How to complete this task =
When you repeat the listing below, keep every word exactly and leave out each picture.
(Given material begins)
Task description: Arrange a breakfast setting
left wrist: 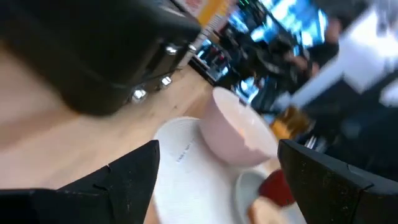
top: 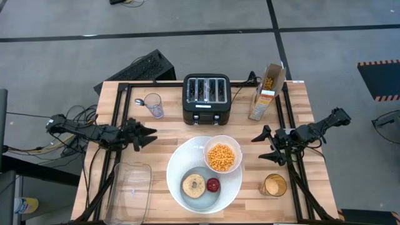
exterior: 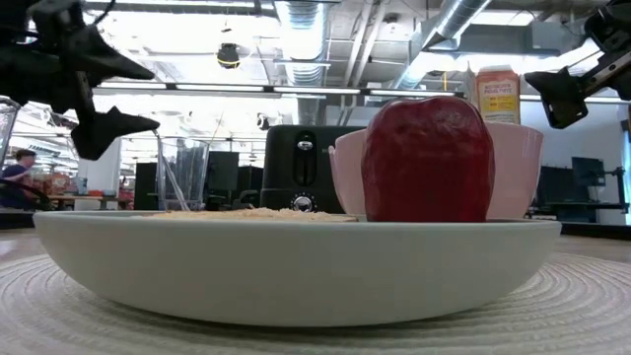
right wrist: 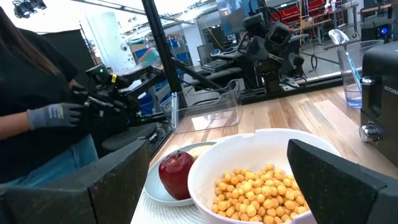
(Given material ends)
Answer to this problem =
Task description: Arrange a breakfast setting
left wrist: 
top: 
exterior: 
right wrist: 

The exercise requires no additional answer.